A Long Term Vision for the D programming language
D -- The best programming language!
I imagine a DConf where you guys yell at me, not because we disagree,
but because I'm old and forgot my hearing aid.
This is what I think needs to be done to get us there.
GitHub / Organisation
GitHub has >10^7 accounts, D's bugzilla has what, 10^3?
No matter what feature github is missing there is no reason to not migrate to
github.
The casual D user, when he finds a bug, will never report it we he has to
create a special account on our bugzilla.
Github has an okay api, I bet we can replicate 99% of the features that are
missing with very little code executed by some bots.
Additionally, we are terrible at longer term planing and management.
In pretty much all software projects, you can find milestones, epics, roadmaps.
Github has those features, github is were our code lives, why does our planing
not life there as well.
I fully understand that D is a community project and that we can not tell the
bulk of the contributors to work on issue X or milestone Y, but we could ask
them nicely.
And if we follow our own project planing, they might just follow along as well.
Currently, I don't know where D is heading.
And if I don't know, how should average JS developer know?
Not by reading a few hundred forum posts, but by looking at the project
planing tools he/she is used to.
D does need more people, removing unnecessary bar of entry that our bugzilla
should be a no-brainer.
The role of the language/std leadership I see as keeping on top of the issues,
PR's, milestones, etc..
Setting priorities, motivating people with good libraries on code.dlang
to get them into phobos.
And of course, laying out new directions and goal for the
language and library.
Not short term but long term e.g. ~5 years.
Only after that work is done comes the developing.
Having more development time left would be the measure of success for the
leadership side.
The D Compiler
Long term goal
My desktop computer has 64GB of RAM, my laptop has 16GB why is that all D
compiler work like its 1975 where lexer, parser, ... were different programs?

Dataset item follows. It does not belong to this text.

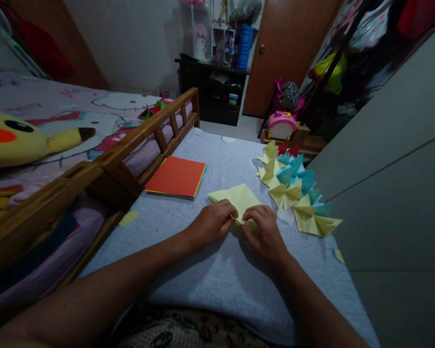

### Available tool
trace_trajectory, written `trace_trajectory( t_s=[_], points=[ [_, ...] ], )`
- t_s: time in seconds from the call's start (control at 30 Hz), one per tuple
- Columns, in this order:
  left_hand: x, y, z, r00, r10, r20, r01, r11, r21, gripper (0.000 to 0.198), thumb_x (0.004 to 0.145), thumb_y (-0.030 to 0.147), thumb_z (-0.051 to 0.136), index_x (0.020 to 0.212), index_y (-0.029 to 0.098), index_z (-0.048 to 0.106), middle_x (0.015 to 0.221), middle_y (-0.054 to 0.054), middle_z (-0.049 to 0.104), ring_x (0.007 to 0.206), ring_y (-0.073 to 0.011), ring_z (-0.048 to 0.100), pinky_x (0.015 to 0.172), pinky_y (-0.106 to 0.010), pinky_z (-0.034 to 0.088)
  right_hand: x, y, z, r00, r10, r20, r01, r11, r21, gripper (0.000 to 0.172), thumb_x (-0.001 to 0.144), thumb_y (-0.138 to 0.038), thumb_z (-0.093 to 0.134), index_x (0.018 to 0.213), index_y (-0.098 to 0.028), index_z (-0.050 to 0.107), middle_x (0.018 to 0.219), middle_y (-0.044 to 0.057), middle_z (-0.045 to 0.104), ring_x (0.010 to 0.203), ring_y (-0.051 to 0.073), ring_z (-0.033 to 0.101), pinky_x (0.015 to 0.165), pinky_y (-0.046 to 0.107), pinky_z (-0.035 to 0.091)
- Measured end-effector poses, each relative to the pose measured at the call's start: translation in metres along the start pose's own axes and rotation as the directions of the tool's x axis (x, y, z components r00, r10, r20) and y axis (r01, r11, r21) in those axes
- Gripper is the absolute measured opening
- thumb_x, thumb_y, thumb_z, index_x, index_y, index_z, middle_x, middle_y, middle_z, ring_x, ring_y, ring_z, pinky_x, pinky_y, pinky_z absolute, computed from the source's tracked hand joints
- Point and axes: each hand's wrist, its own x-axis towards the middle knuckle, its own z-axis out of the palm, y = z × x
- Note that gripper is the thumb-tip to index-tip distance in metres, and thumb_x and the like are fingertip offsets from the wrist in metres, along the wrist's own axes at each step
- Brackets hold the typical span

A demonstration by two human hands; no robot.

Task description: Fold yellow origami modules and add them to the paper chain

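Note:
A pale yellow sheet of origami paper lies in front of me, partly folded, its far corners spread on the cloth. My left hand pinches its near edge from the left, thumb against fingers. From the right, my right hand grips the same edge a short way off, fingers curled on top and thumb below. Part of the fold is hidden under my fingers. To the right stand folded yellow paper pieces in a row, with folded teal paper pieces beside them and red ones behind.
A stack of coloured paper, orange on top, lies left of my hands on the blue-grey cloth. A wooden bed rail borders the left side; a pale cabinet stands close on the right. Beyond are a pink toy case and a dark shelf.

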Motion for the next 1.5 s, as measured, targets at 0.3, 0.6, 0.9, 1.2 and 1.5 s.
trace_trajectory(
  t_s=[0.3, 0.6, 0.9, 1.2, 1.5],
  points=[
    [-0.004, -0.019, -0.017, 0.997, 0.015, -0.079, -0.036, 0.963, -0.266, 0.026, 0.070, 0.000, 0.043, 0.081, 0.021, 0.055, 0.100, -0.005, 0.063, 0.101, -0.0181, 0.060, 0.093, -0.036, 0.051, -0.007, 0.014, -0.015, 0.999, -0.030, 0.037, 0.041, 0.943, -0.330, 0.054, 0.084, -0.020, 0.062, 0.137, -0.028, 0.054, 0.145, 0.011, 0.050, 0.144, 0.035, 0.031, 0.117, 0.063, 0.013],
    [-0.007, -0.042, -0.011, 0.980, 0.138, -0.145, -0.129, 0.989, 0.067, 0.024, 0.082, -0.002, 0.049, 0.090, 0.017, 0.062, 0.131, -0.013, 0.058, 0.122, -0.0222, 0.057, 0.099, -0.039, 0.051, -0.007, 0.014, -0.010, 0.971, -0.230, -0.059, 0.205, 0.939, -0.275, 0.015, 0.092, -0.014, 0.057, 0.089, -0.025, 0.067, 0.121, 0.003, 0.071, 0.136, 0.027, 0.048, 0.119, 0.059, 0.016],
    [-0.029, -0.020, -0.006, 0.968, 0.248, -0.037, -0.191, 0.825, 0.532, 0.027, 0.093, 0.014, 0.058, 0.119, 0.020, 0.064, 0.142, -0.009, 0.058, 0.134, -0.0306, 0.045, 0.107, -0.047, 0.038, -0.005, 0.009, 0.003, 0.945, -0.324, -0.049, 0.321, 0.945, -0.062, 0.015, 0.093, -0.010, 0.054, 0.096, -0.019, 0.065, 0.103, 0.008, 0.075, 0.102, 0.023, 0.067, 0.102, 0.045, 0.046],
    [-0.040, -0.031, -0.010, 0.948, 0.313, -0.058, -0.222, 0.783, 0.582, 0.010, 0.094, 0.019, 0.064, 0.085, 0.021, 0.069, 0.126, -0.005, 0.069, 0.118, -0.0280, 0.055, 0.097, -0.042, 0.039, -0.006, -0.002, 0.000, 0.959, -0.282, 0.034, 0.280, 0.958, 0.055, 0.011, 0.091, -0.012, 0.056, 0.091, -0.017, 0.066, 0.097, 0.011, 0.074, 0.091, 0.023, 0.067, 0.082, 0.038, 0.054],
    [-0.036, -0.028, -0.005, 0.940, 0.340, -0.038, -0.288, 0.848, 0.444, 0.015, 0.101, 0.025, 0.055, 0.093, 0.019, 0.066, 0.107, -0.005, 0.071, 0.105, -0.0224, 0.060, 0.091, -0.037, 0.042, -0.011, 0.000, 0.006, 0.987, -0.142, 0.069, 0.122, 0.965, 0.234, 0.018, 0.094, -0.015, 0.052, 0.098, -0.018, 0.069, 0.100, 0.009, 0.074, 0.090, 0.019, 0.068, 0.079, 0.033, 0.056]
  ],
)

Having played a bit with web languages like svelte and elm, I'm disappointed
when going back to D.
An incremental compile, with reggae, for my work project takes about seven
seconds.
Elm basically had the unittests running by the time the keyUp event reached my
editor.
Svelte was equally fast, but instead of re-running the tests the updated
webpage was already loaded.
I know, that D and those two language aim for different platforms, but I the
premise should be clear.
Why redo work, if I got enough memory to store it all many times over.
For example, if I have a function
T addTwo(T)(T a, T b) {
return a + b;
}
and a test
unittest {
auto rslt = addTwo(1, 2);
assert(rslt == 3);
}
and change a + b
to a * b
only the unittest calling it should be
re-compiled and executed.
Additionally, in most modern language most editor's/ide's can show me what
the type of rslt
is, plus many more convenience features.
The compiler at some point knew what the type of rslt
was, but it forgets it
as soon as the compilation is done.
No editor can benefit from this information, that the compiler had.
The worst thing though, when I compile next time and no dependency leading to
rslt
has changed, the compiler computes it all over again.
What a waist of time.
Enough talking about how bad the current state is, let's see how much greener
the grass could be.
Imagine, a compiler daemon that you start once per project/program that keeps
track of all files related to this project.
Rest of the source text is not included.